FSC unveils funding plan to nurture new venturesThe Financial Services Commission said yesterday it will create a 6 trillion won ($5.4 billion) Growth Ladder Fund from public and private sources to support venture firms that want to start new businesses.
The plan is part of a broader policy under the Park Geun-hye government to invest in small businesses firms so they can become contributors to the overall economy and create jobs.
“We plan to operate the Growth Ladder Fund to create favorable conditions for venture firms and boost [the number of] start-ups,” said FSC Chairman Shin Je-yoon yesterday.
According to the plan, the fund will be established over three years starting from the third quarter of this year.
Of the 6 trillion won, 1.5 trillion will be invested by government-operated Korea Development Bank, Industrial Bank of Korea and Korea Finance Corporation, while 350 billion won will be distributed by the Banks Foundation for Young Entrepreneurs.
In the first year, a total of 2 trillion won will be managed.
According to the Korea Institute of Finance, 2 trillion won injected into the venture industry would generate 5.5 trillion won worth of production and 27,000 jobs.
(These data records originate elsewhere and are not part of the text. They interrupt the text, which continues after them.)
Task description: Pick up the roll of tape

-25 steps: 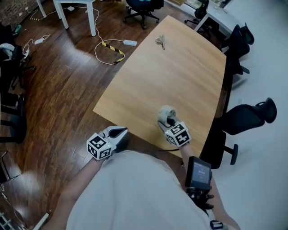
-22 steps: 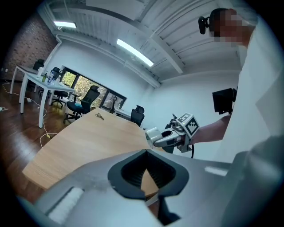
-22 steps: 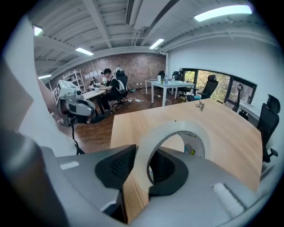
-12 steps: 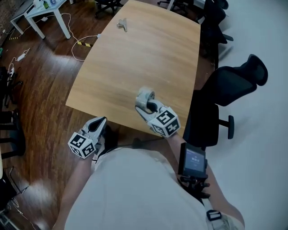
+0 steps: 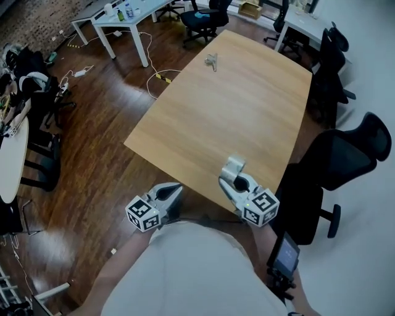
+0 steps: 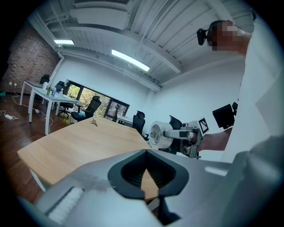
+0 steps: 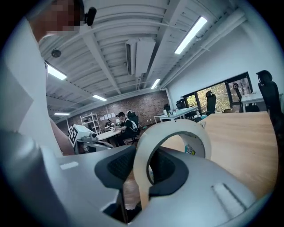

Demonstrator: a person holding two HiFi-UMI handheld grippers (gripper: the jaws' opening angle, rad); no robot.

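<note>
The roll of tape [image 5: 232,164], a whitish ring, is off the wooden table [image 5: 234,105] and hangs over its near edge. My right gripper [image 5: 234,177] is shut on it, with the ring's wall clamped between the jaws. In the right gripper view the roll of tape [image 7: 175,127] stands on edge across the right gripper [image 7: 146,162]. From the left gripper view I see the roll of tape [image 6: 160,134] sideways in the right gripper [image 6: 179,132]. My left gripper [image 5: 174,188] is in front of the table's near edge. The left gripper [image 6: 146,151] is shut with nothing in it.
A bunch of keys [image 5: 212,60] lies at the table's far end. Black office chairs [image 5: 345,160] stand along the table's right side. A white desk [image 5: 117,15] and a loose cable [image 5: 157,77] are on the wood floor to the left.
The right gripper has risen with the roll of tape and levelled out, so the roll has left the tabletop. The left gripper has shifted beside the table edge. The head view has swung.
</note>
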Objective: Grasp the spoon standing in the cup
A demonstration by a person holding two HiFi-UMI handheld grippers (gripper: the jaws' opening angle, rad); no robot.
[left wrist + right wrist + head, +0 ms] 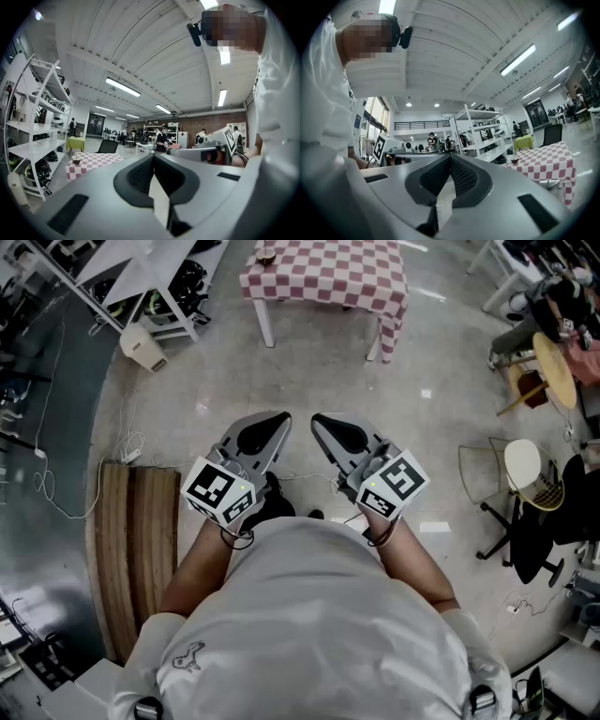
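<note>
A small dark cup (pixel 266 254) stands on the far edge of a table with a red-and-white checked cloth (pixel 328 277), well ahead of me across the floor. It also shows as a tiny cup (pixel 76 160) in the left gripper view and as a tiny cup (pixel 514 161) in the right gripper view. It is too small to make out a spoon. My left gripper (pixel 279 418) and right gripper (pixel 319 420) are held side by side in front of my body, both shut and empty, with their jaws meeting at the tips. The right gripper's marker cube (pixel 220 140) is in the left gripper view.
A white shelving rack (pixel 141 277) and a white box (pixel 142 346) stand at the far left. A wooden board (pixel 141 549) and cables (pixel 56 493) lie on the floor at left. Chairs and stools (pixel 525 484) crowd the right side. People work at distant benches (pixel 161 138).
</note>
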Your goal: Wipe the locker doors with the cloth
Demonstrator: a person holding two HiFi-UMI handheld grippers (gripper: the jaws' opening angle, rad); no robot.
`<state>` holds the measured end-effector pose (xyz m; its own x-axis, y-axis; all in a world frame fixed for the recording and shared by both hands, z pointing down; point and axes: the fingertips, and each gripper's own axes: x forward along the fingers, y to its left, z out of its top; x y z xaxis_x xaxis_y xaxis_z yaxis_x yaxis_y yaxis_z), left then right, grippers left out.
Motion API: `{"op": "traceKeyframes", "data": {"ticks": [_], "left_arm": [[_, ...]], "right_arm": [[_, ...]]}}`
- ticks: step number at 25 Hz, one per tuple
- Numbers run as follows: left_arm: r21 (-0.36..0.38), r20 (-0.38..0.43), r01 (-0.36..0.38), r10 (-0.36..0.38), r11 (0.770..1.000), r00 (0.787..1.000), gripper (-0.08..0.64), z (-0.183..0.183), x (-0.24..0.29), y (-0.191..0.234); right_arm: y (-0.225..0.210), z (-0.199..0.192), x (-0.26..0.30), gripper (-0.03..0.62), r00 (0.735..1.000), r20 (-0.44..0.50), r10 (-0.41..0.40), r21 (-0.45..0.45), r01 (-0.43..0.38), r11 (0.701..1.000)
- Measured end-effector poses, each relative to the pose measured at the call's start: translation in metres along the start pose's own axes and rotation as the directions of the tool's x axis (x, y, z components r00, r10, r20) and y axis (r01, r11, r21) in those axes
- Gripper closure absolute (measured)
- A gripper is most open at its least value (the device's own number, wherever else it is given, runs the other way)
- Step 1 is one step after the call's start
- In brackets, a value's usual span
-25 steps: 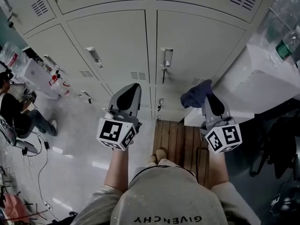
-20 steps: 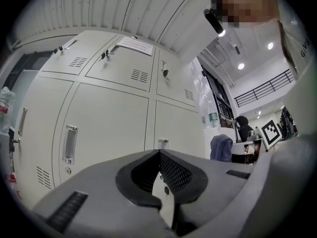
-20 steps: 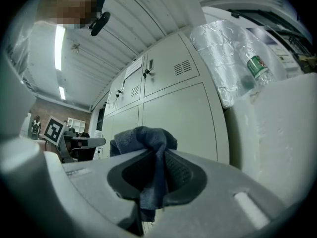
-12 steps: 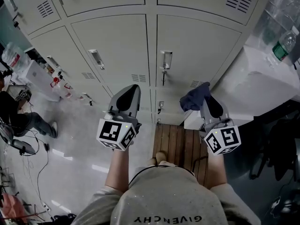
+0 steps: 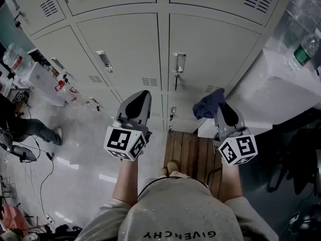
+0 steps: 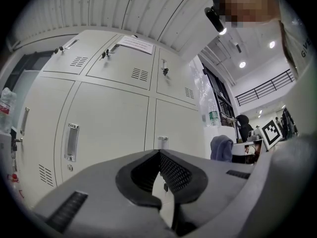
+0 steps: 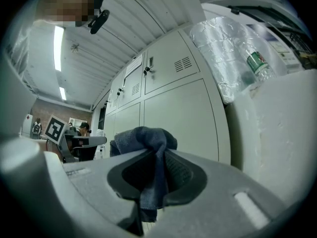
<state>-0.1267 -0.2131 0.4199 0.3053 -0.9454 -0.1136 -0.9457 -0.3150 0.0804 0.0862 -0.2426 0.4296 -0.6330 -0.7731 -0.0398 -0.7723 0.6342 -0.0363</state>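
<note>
A bank of pale grey locker doors (image 5: 210,44) with slot handles (image 5: 178,63) and vents fills the upper part of the head view. My right gripper (image 5: 220,104) is shut on a dark blue cloth (image 5: 209,103), which bunches above the jaws (image 7: 144,139) and hangs down between them. The cloth is held a little short of the right lower door, not clearly touching it. My left gripper (image 5: 140,98) points at the middle doors (image 6: 106,128), its jaws closed together with nothing between them.
A white box-like unit (image 5: 271,92) stands right of the lockers with plastic bottles (image 5: 303,51) on it. A wooden slat platform (image 5: 193,152) lies under my feet. At left a person (image 5: 15,122) sits among cables and clutter on the floor.
Both grippers stay almost where they were. The view has shifted slightly, and the person at left has moved further toward the frame's edge.
</note>
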Motion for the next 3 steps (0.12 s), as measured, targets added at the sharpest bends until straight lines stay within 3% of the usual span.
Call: {"op": "traceKeyframes", "data": {"ticks": [3], "left_arm": [[0.0,-0.004,0.001,-0.001,1.0,1.0,0.561,-0.0012,0.0001,-0.0006]], "right_arm": [[-0.0005,-0.003,-0.0005,0.537,1.0,-0.006,0.002,0.007,-0.002,1.0]]}}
Creation of the fund is in line with the Park administration’s push to provide an environment where venture companies can promote their businesses without worrying about failing.
The administration has emphasized the need for individuals to be able to start and grow businesses and, if they fail, try again.
Park has promoted a “creative economy” where technology entrepreneurs have access to favorable financing.
However, of the 466 trillion won in capital secured by SMEs as of the end of last year, 99 percent or 461.4 trillion won was through loans.
“Local start-ups and venture firms are not able to grow because funding isn’t being supplied smoothly,” said FSC Vice Chairman Chung Chan-woo. “The fund will make up for that shortfall.”
The FSC plans to assemble a task force this month consisting of officials from policy financial institutions and the Banks Foundation that are investing in the fund and in June announce in detail how the fund will be managed.
With many conventional industries like automobiles and steel facing fierce competition with rival countries - Japan and China, in particular - market experts have been stressing the need for Korea to find a new way to boost the economy.